Il bello (o il brutto, a seconda dei punti di vista) di “Pastorale americana” di Philip Roth, edito da Einaudi, è che per centinaia di pagine non succede praticamente niente – o meglio, non arrivano rivelazioni così devastanti – e poi nel finale… se ne vedono (e sentono) di tutti i colori.
La figlia della coppia americana perfetta, Merry, si è data alla macchia dopo aver messo una bomba nello spaccio cittadino – ma è stata davvero lei? Fino a quando il padre non la incontra non c’è certezza nemmeno su quello – ma il matrimonio tra Seymur e Dawn sembra comunque solido.
Invece, nel giro di poche pagine, scopriamo che: a) il buono e bravo Svedese ha avuto un’amante per alcuni mesi – oltre il danno la beffa, l’uomo scoprirà solo dopo che è stata proprio lei a nascondere la figlia nei primi giorni della latitanza; e b) Dawn ha una relazione (da quanto va avanti? Come è iniziata? Perché? Non ne sappiamo niente) con un vicino di casa. La scomparsa di Merry, quindi, ha davvero sfasciato la famiglia, portando anche i coniugi a distaccarsi.
Come finisce questo libro? Di nuovo, il bello (o il brutto) è che non finisce in nessun modo. Quando si arriva all’ultima pagina, si resta con una serie di punti interrogativi, nessuna risposta, solo dubbi.
Che ne sarà di Merry? Sappiamo da alcuni passaggi di inizio libro che, nel presente, dovrebbe essere morta. Ma è vero? E nel caso, come? E soprattutto, quando? Sappiamo anche che i coniugi Levov hanno divorziato – infatti quando lo scrittore e Seymour si incontrano questo non fa altro che parlare della sua seconda famiglia, dei tre figli maschi. Ma come sono andate le cose? E che fine ha fatto Dawn? E ancora, Seymour ha più rivisto la figlia? Ha fatto qualcosa per lei?

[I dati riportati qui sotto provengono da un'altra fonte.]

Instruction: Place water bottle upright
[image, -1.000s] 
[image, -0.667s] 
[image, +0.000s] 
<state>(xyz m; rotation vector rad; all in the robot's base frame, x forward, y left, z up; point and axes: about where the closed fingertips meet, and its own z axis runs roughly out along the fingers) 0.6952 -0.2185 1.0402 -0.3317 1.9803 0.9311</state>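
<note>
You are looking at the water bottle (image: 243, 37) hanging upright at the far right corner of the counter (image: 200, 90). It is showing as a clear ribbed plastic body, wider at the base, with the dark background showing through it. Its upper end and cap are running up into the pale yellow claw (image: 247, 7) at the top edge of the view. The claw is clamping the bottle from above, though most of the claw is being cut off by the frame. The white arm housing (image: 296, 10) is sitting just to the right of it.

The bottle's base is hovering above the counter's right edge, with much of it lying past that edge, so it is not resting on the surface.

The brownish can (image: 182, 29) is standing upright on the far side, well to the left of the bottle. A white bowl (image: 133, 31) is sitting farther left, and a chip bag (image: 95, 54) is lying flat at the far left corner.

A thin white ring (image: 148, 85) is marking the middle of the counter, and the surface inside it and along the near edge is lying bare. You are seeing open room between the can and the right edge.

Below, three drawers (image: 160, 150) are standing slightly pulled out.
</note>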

Chi legge avrebbe bisogno di un secondo libro, del continuo della storia. Ma il romanzo è tutto qui. Questo finale aperto è la miglior conclusione per una vicenda come questa? Per la caduta “dei giganti” e il crollo di tutti gli ideali americani? Ancora domande senza risposta.
Per quanto sia considerato un classico contemporaneo, quindi, per definizione, difficile da criticare, non si può negare che l’inizio del libro sia lento. Parole, parole e ancora parole sulla carriera scolastica dello Svedese, sugli inizi del mito, sulla gioventù.
Le cose migliorano da un certo punto in poi – quando la trama si complica via via con tutti gli elementi sovversivi (Merry, la moglie Dawn, la crisi economica). Vale la pena insistere nella parte più pesante per arrivare al dopo. Non gettate la spugna.